И эта боль была хуже любой пытки.
— Идите, — сказал старец мягко. — Идите и больше никому не причиняйте зла. Боль, которую вы дарите миру, вернется к вам стократно.
Салим поднял голову. Слезы оставили дорожки на его грязном лице.
— Кто… кто ты? — прошептал он.
Старец улыбнулся. Первый раз его лицо тронула улыбка. Печальная, понимающая.
— Я тот, кто ищет прощения, — сказал он. — И тот, кто несет надежду.
Он поднял сферу выше. Свет внутри забился ярче, и на мгновение показалось, что что-то шевельнулось в молочной глубине. Что-то маленькое. Живое.
Зародыш.
Надежда.
Будущий Бог.
V
Через час бандиты исчезли за горизонтом, ведя своих лошадей в поводу. Они ехали медленно, часто останавливаясь, чтобы помочь раненым животным или поделиться водой друг с другом.
Старец снова шел по пустыне. Один. С сферой в руках.
Караванщики на дюне все еще наблюдали за ним.
— Что мы видели? — прошептал молодой Юсуф.
— Чудо, — ответил Ахмед. — Или проклятие. Не знаю.
— Мы должны рассказать в городе, — сказал Махмуд. — Люди должны знать. Идет кто-то. Кто-то важный.
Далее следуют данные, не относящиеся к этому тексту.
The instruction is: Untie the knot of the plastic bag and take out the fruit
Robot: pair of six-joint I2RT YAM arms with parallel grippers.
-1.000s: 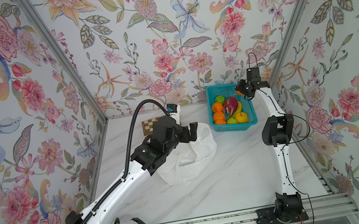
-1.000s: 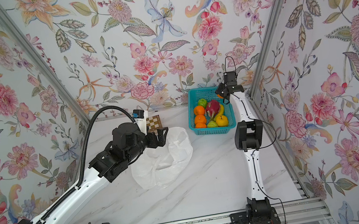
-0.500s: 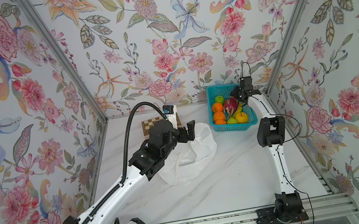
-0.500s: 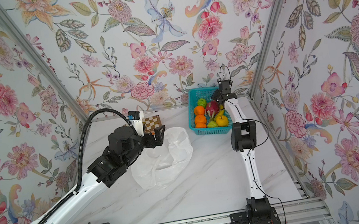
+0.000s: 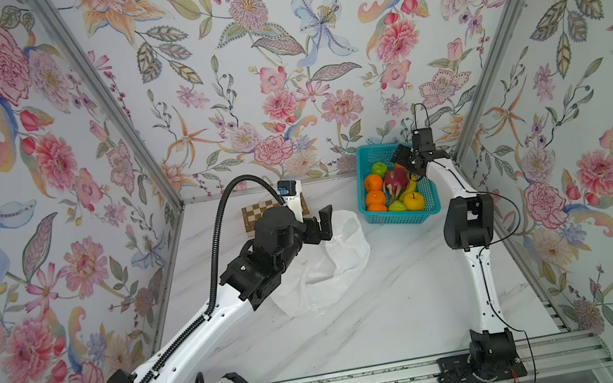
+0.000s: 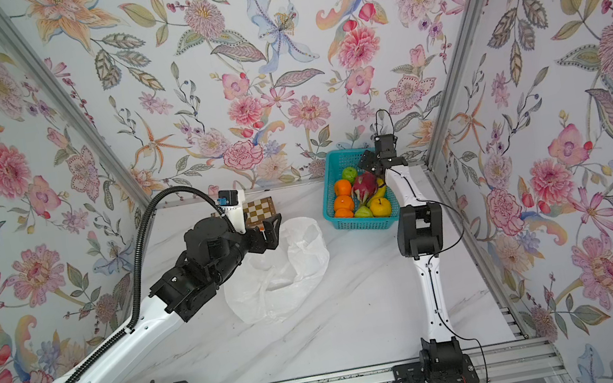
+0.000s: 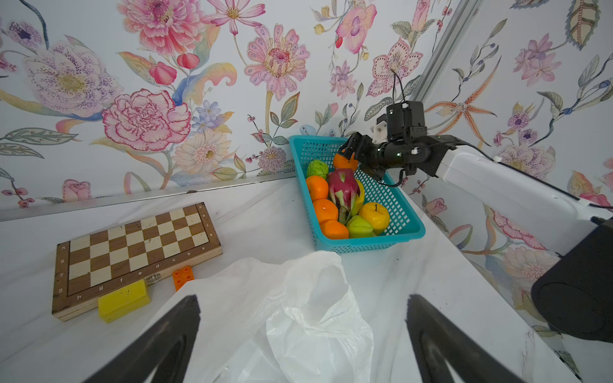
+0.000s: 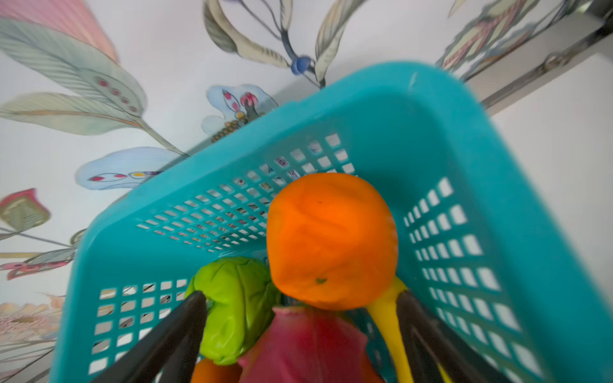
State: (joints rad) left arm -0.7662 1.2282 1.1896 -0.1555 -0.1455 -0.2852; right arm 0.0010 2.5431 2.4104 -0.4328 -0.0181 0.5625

Ахмед кивнул. Он смотрел, как фигура старца становится все меньше, растворяясь в мареве горизонта.
— Да, — согласился он. — Но важный кому? И зачем он идет?
Солнце клонилось к западу, окрашивая небо в багровые тона. Пустыня готовилась к ночи — времени холода и звезд.
А старец все шел.
Шаг.
Шаг.
Шаг.
В ритме сердца, которое отказывалось останавливаться. В ритме надежды, которая отказывалась умирать.
Впереди, еще далеко, за несколькими дюнами, в воздухе дрожали огни. Кашгар-аль-Надим. Город торговцев. Город золота и пряностей. Город, где люди забыли, что означает слово «достаточно».
Старец знал, что его ждет там. Новые испытания. Новые искушения. Новые попытки отнять у него груз, который он нес.
Но он шел.
Потому что время заканчивалось. В космосе, в будущем, Бог Боли становился сильнее с каждым днем. Каждым часом. Каждой слезой, пролитой в страдании.
А зародыш в сфере рос медленно. Слишком медленно.
«Доберись до храма,» — думал старец. «Донеси надежду. Соверши последнюю жертву.»
«И, может быть, миры перестанут кричать от боли.»
Звезды зажглись на небе одна за другой. Сначала самые яркие, потом все остальные, пока вся небесная сфера не превратилась в россыпь бриллиантов на черном бархате.
Старец поднял голову.
Но на этот раз видение не пришло. Он просто смотрел на звезды обычными, человеческими глазами. И думал о том, что где-то там, среди этих огоньков, страдают целые цивилизации.